Isn't there a lateral force (parallel to the rail, 10% of the wheel loads) as part of the bridge crane reaction, that would be resolved as weak axis bending in the columns?
 
Hi Jed,

Thanks for the response. I have not incorporated that load yet. I'm still struggling on how to input the crane loads into SAP 2000. I have been reading AISC's Design Guide #7 but I'm still confused. I have input the crane runway on the model, as you can see on the model. Do you think I should input the crane loads as Axial / Moment / Lateral loads on the column?
 
I think that you first calculate crane beam manually per aisc design guide 7, the crane beam is simply supported by two adjacent columns for the building. Then calculate the critical column support loads to the crane beam and apply those loads to columns in your fea model
 
If this is a pre-eng building, I'd just provide the loading. If non-preeng, then I would design the corbels 'locally' and not put them into a model. I'd apply the loads, eccentricities/moments into the model only. I wouldn't include the crane rails, beams, or corbels as part of the model.

Dik
 
dik, I've done even less for PEMB. "provide a 20T bridge crane with a maximum hook height of _____ and travel limits as shown on the drawings." The PEMB supplier knew exactly what to do.
 
The OP may not be in an area of the world which uses "pre-engineers". Some of us have to be real engineers.

elinwood, stress follows stiffness, and it is normal in a rigid frame for moments to be high at the knee. At a corbel, the bending moment distributes up and down in relation to the stiffness of the elements. But as to the minor axis stress, maybe your model is putting the corbel into torsion, thus applying a bending moment about the weak axis of the column. We normally don't consider the bracket to be in torsion, but rather make the crane runway beam stiff enough to preclude that.

For the column design, the crane should be positioned for maximum column loading, not at centre span. The appropriate loads should then be applied as point loads on the corbel. You didn't mention the capacity of the crane, but if it is a medium to heavy duty crane, a separate column or stepped column would be more appropriate than a bracket, which is only normally used for light duty cranes.
 
Without opening up your SAP model, I wonder if your crane girders are strong axis fixed to the weak axes of your columns. That would certainly draw weak axis moments into the columns for the reasons elaborated upon by Hokie (stiffness draws stress).

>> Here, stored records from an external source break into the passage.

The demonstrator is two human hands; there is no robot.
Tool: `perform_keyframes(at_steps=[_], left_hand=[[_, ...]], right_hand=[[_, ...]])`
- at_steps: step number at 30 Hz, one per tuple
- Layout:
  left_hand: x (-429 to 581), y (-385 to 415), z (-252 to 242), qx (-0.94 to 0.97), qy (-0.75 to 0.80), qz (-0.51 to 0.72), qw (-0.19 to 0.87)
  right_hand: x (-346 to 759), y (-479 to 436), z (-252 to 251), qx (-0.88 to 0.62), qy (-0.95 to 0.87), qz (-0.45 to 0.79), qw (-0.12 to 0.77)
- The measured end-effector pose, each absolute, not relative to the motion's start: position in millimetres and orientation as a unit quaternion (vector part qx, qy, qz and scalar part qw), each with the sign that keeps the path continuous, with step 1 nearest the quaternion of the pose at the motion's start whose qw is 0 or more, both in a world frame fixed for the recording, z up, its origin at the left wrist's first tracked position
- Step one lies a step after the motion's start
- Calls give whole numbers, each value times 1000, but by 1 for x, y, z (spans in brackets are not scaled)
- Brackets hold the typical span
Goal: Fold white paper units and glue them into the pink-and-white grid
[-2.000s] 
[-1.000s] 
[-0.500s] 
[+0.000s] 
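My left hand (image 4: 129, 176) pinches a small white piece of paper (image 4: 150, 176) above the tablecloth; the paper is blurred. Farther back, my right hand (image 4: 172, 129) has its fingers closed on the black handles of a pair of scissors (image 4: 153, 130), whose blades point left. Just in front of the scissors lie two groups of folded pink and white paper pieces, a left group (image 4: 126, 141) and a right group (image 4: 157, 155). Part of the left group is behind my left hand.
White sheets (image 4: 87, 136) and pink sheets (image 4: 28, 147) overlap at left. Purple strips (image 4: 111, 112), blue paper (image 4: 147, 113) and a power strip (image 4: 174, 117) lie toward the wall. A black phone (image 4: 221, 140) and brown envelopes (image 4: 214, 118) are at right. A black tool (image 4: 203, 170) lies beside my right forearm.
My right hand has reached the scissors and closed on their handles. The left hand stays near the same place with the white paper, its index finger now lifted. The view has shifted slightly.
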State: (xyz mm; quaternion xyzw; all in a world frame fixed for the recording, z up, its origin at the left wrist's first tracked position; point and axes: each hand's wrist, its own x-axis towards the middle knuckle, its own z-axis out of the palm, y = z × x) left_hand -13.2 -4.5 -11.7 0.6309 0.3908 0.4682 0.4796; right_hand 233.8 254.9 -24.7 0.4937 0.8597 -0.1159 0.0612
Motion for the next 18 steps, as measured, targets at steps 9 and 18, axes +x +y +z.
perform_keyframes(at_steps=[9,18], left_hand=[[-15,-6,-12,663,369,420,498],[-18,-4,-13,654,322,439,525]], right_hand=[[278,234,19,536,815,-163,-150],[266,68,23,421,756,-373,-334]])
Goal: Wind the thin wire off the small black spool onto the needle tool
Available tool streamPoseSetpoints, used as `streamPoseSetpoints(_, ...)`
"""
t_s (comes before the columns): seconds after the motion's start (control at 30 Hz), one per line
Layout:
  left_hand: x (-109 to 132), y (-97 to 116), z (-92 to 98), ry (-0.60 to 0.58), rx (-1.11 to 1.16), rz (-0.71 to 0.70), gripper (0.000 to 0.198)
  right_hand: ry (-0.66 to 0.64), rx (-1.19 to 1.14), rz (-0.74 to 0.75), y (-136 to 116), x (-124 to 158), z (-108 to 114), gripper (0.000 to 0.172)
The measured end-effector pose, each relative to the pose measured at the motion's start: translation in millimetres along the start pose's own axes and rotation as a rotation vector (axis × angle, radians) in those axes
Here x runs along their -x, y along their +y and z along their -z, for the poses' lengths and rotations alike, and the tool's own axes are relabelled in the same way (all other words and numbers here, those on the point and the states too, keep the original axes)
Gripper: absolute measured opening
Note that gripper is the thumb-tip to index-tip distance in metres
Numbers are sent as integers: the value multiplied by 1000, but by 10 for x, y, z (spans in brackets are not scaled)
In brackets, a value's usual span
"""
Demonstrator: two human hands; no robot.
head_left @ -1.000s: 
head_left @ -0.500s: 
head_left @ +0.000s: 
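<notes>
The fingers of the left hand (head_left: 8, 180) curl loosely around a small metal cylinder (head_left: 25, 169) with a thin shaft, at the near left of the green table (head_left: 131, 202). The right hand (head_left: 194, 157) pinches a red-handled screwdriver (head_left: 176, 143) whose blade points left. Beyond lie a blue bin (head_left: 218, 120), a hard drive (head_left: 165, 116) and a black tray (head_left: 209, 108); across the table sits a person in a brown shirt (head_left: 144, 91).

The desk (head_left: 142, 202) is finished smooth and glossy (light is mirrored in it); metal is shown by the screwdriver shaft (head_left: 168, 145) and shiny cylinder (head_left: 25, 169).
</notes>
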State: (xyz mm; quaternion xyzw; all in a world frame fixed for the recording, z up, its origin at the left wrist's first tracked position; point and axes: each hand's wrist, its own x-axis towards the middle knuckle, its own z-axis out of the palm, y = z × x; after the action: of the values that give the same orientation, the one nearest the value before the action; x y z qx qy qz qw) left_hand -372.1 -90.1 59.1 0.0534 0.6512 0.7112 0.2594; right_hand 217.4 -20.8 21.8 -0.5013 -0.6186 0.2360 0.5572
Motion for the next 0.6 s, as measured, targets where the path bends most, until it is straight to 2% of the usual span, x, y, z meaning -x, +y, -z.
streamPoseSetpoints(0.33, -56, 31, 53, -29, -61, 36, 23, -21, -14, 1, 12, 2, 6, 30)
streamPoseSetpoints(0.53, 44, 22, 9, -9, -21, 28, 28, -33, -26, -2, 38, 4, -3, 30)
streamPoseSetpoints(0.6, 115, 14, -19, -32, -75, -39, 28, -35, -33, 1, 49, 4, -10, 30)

With the girders and the column segments coming in at a common node, it's quite difficult to achieve what you really want modelling wise which is:

1) The girders either side of the column joint fixed to one another with respect to strong and weak axis bending (assuming girder continuity).

2) No fixity between either girder's strong axis bending and the weak axis bending of either the upper or lower column segments.

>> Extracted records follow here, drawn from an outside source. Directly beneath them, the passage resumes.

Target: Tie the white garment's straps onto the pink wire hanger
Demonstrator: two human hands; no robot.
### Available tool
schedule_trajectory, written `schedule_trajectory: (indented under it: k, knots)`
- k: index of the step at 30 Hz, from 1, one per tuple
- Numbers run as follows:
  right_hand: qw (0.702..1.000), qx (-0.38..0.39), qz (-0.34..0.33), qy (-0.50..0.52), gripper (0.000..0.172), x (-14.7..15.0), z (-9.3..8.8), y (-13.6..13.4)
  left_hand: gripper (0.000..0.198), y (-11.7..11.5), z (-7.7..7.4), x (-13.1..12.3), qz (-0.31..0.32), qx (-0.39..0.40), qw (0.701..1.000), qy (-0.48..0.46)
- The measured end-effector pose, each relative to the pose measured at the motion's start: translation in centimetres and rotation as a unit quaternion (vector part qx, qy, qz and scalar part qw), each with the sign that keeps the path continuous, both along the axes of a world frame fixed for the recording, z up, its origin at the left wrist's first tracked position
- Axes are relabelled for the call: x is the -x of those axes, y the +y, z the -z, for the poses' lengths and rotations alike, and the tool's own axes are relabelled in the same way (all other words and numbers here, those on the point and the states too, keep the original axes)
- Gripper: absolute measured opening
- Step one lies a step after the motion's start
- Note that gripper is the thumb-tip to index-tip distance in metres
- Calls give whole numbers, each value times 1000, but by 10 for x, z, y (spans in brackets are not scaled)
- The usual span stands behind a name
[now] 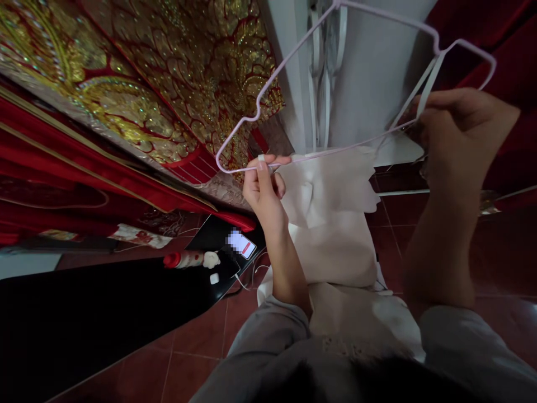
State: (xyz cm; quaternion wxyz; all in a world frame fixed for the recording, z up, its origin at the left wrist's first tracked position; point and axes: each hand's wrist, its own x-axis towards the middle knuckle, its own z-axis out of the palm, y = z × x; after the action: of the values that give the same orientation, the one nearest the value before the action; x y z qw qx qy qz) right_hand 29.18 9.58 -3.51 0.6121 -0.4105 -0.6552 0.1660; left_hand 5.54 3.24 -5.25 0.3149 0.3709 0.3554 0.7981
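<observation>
Nearest: grey sleeves [268, 330] filled the bottom edge, with a dark blur between them too close to make out.
Hanger: a pale pink wire hanger [319, 155] was held up between both hands, in front of a white wall [369, 73]; its hook was cut off by the top edge.
Left hand: the left hand [264, 190] had thumb and fingers pinched together on the lower bar.
Right hand: the right hand [457, 134] was curled closed at the bar's other end, over a white strap [424, 84]; its fingertips were hidden behind the hand.
Cloth: a cream garment [335, 224] hung under the bar, its lower part hidden by the sleeves.
Left side: red and gold embroidered fabric [168, 84] hung there, cut off at the frame.
Below it: a phone [242, 245], its screen partly blurred, lay on a black surface [104, 313].
Floor: dark red tiles [461, 235].
</observation>
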Motion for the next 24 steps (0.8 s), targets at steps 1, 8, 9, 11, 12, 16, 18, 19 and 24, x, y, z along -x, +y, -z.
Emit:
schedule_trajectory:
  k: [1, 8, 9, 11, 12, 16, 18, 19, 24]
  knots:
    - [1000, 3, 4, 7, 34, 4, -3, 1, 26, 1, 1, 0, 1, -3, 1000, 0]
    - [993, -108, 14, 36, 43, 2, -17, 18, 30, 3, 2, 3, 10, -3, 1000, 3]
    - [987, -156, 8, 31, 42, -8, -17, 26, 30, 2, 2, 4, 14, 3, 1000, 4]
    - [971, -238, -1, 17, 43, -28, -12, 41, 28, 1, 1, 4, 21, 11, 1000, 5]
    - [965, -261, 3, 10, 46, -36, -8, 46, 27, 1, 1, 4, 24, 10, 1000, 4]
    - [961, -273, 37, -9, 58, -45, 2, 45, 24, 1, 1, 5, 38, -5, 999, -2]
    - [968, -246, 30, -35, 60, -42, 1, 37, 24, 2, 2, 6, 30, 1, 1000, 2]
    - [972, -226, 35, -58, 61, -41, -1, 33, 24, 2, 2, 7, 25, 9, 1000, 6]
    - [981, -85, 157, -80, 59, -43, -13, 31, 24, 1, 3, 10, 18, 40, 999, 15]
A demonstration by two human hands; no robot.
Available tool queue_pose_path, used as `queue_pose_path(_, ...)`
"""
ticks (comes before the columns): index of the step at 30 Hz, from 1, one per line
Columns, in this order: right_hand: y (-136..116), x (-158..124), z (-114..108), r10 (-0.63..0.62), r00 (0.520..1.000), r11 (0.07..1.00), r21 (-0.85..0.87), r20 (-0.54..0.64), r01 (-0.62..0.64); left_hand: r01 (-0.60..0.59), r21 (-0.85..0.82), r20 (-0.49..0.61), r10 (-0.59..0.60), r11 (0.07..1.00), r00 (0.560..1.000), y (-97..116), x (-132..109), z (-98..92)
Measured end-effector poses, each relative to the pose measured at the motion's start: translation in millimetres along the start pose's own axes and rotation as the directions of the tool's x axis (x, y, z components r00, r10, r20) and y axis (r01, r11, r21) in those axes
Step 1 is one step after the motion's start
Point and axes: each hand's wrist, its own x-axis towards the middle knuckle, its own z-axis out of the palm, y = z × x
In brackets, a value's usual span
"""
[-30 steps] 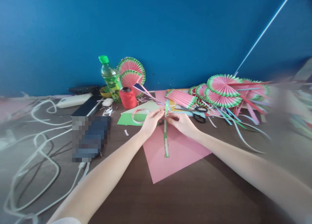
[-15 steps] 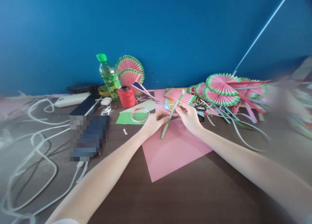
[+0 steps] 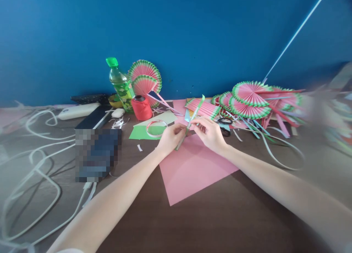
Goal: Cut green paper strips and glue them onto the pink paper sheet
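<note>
A narrow green-edged paper strip (image 3: 197,110) slants upright between my two hands, its top end curling over. My left hand (image 3: 171,137) is closed on its lower part, and the strip's bottom end pokes out beneath the fingers. Thumb and fingertips of my right hand (image 3: 210,135) pinch the strip a little higher up. Below both hands lies a pink sheet of paper (image 3: 192,172) on the dark table. Just left of my left hand, a roll of clear tape (image 3: 156,135) rests on green paper (image 3: 139,133).
Black-handled scissors (image 3: 226,131) lie right of my right hand. Pleated watermelon fans (image 3: 252,99) pile up at the back right; others (image 3: 145,77) lean by a green-capped bottle (image 3: 121,85) and a red roll (image 3: 141,108). A phone (image 3: 101,154) and white cables (image 3: 59,194) cover the left.
My right hand has slid down along the strip, closer to my left hand. My left hand now covers more of the strip's lower part. The view has shifted slightly.
</note>
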Motion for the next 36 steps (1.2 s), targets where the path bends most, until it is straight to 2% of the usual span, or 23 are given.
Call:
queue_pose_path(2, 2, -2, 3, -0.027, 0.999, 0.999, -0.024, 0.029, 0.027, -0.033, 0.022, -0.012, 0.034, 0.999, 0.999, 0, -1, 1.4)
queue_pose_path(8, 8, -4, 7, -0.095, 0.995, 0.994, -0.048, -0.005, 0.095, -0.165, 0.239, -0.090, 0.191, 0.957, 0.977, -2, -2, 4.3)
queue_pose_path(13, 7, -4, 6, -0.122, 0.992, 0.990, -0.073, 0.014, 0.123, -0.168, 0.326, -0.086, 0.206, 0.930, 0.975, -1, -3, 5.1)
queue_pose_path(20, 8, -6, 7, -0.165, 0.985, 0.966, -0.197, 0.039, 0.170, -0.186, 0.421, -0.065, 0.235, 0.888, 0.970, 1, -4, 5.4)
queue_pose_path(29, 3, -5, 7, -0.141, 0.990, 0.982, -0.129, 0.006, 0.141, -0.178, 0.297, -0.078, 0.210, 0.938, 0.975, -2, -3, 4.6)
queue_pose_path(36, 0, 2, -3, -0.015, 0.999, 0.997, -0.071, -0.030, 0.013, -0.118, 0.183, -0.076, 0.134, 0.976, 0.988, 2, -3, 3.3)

3) Fixity between the upper and lower column segments with respect to both strong and weak axis bending.

If it turns out that this is indeed the problem, report back and we can guide you with respect to modelling improvements. One strategy could be to introduce real or fictitious longitudinal restraint to the crane girders such that the upper and lower columns could be weak axis pinned to the joint where they meet the girders.

Don't these systems normally have intermittent, in-line bracing between crane columns anyhow?



I like to debate structural engineering theory -- a lot. If I challenge you on something, know that I'm doing so because I respect your opinion enough to either change it or adopt it.
 
I don't know anything about the computer program that you are using, if it was staadpro, I could basically see that you don't have any moment releases. Your crane rail should not be transferring moments. Aside from that hypothesis, the only other thing I could think of would be your column can't handle the amount forces from the moment connection at the roof column interaction.